**TASK PROMPT**
Beginning with the line that holds "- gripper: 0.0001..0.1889" in the data below, give again every line through the one that holds "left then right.", exactly as written.

**RECORDED INFORMATION**
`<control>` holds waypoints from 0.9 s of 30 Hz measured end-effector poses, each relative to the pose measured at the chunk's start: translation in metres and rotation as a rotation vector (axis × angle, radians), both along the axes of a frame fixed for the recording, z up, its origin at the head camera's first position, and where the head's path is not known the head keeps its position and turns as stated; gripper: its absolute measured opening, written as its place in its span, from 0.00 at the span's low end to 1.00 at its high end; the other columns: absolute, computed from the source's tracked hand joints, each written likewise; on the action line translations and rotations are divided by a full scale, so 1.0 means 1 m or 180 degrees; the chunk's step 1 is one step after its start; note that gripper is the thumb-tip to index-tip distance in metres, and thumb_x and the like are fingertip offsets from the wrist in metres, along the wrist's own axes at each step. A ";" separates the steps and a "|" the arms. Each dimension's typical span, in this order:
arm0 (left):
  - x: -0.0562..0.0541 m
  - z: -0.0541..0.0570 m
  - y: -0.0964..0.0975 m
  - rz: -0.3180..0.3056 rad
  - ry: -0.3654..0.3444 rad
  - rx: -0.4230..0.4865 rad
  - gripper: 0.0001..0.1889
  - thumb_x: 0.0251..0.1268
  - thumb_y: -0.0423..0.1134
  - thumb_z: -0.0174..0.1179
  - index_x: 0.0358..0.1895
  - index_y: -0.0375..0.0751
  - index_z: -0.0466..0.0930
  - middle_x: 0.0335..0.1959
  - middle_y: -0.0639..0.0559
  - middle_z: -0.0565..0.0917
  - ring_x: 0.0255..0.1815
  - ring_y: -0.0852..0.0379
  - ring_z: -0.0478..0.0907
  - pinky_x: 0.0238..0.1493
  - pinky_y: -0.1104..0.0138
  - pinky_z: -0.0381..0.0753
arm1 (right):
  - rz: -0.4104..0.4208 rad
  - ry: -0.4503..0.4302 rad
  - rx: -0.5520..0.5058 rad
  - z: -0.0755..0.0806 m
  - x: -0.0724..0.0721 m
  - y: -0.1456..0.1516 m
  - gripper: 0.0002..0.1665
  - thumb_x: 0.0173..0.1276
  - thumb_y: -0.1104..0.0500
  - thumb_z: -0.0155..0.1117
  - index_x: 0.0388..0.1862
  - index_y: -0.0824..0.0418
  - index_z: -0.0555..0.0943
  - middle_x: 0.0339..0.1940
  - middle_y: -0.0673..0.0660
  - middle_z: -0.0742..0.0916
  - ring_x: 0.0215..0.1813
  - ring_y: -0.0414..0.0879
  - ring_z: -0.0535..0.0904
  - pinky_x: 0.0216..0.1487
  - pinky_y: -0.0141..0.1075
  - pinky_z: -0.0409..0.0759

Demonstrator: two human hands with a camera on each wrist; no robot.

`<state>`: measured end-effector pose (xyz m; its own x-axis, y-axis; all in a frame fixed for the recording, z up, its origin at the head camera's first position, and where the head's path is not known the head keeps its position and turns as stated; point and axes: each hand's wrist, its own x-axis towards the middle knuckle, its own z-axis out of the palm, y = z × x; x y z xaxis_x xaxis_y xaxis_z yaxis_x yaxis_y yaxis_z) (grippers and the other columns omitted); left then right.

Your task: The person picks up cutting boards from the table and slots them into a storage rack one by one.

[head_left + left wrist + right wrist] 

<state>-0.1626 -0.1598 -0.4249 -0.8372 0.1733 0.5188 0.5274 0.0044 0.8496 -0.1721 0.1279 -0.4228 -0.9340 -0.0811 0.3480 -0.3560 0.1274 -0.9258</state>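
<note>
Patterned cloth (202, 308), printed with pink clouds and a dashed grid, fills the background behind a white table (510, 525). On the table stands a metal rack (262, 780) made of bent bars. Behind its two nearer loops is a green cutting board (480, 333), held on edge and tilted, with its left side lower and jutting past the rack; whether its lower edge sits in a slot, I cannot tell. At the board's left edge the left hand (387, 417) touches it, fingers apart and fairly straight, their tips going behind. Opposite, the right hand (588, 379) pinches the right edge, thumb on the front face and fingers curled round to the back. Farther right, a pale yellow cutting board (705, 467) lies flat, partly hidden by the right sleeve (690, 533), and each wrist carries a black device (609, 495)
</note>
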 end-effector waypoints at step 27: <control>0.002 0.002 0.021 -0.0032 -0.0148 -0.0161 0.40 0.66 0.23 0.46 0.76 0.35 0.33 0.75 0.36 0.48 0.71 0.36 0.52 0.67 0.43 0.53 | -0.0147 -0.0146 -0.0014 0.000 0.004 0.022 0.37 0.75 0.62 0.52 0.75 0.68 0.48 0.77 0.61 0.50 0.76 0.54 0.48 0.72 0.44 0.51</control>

**TASK ANSWER**
  - gripper: 0.0001..0.1889
  - thumb_x: 0.0251..0.1268
  - thumb_y: -0.0423..0.1134
  - thumb_z: -0.0174..0.1179
  - index_x: 0.0358..0.1895
  - index_y: -0.0375..0.0751
  - index_z: -0.0466..0.0930
  - middle_x: 0.0335..0.1959
  - middle_y: -0.0639..0.0559
  - middle_z: -0.0565..0.0917
  - ring_x: 0.0255..0.1815
  - ring_y: -0.0852..0.0379
  - ring_z: -0.0478..0.0907
  - pinky_x: 0.0238..0.1493
  - pinky_y: -0.1104..0.0138
  - pinky_z: -0.0381..0.0753
arm1 (right):
  - rz: -0.4104..0.4208 rad
  - ry: -0.4503..0.4302 rad
  - rx: -0.5520..0.5058 rad
  - z: -0.0755..0.0806 m
  - x: -0.0724..0.0721 m
  - y: -0.1456..0.1516 m
  - gripper: 0.0002..0.1665
  - thumb_x: 0.0173..0.1276
  - thumb_y: -0.1104..0.0500
  - thumb_z: -0.0155..0.1117
  - index_x: 0.0388..0.1862
  - index_y: -0.0824..0.0418
  - index_z: -0.0555..0.0943
  - middle_x: 0.0339..0.1940
  - middle_y: -0.0673..0.0660
  - middle_z: -0.0742..0.0916
  - ring_x: 0.0215..0.1813
  - ring_y: -0.0414..0.0879
  - ring_z: -0.0535..0.0904
  - pinky_x: 0.0216..0.1487
  - pinky_y: -0.0141..0.1075
  - pinky_z: -0.0409..0.0759

Demonstrator: two human hands with a camera on each wrist; no robot.

`<state>`: measured end-effector pose (xyz m; its own x-axis, y-axis; all in a frame fixed for the recording, z up, its origin at the head camera's first position, and where the head's path is not known the head keeps its position and turns as stated; point and axes: each hand's wrist, its own x-axis towards the middle knuckle, its own z-axis out of the palm, y = z × x; x y z xaxis_x xaxis_y xaxis_z yaxis_x yaxis_y yaxis_z) (grippers and the other columns omitted); left then right.

No further answer will be given.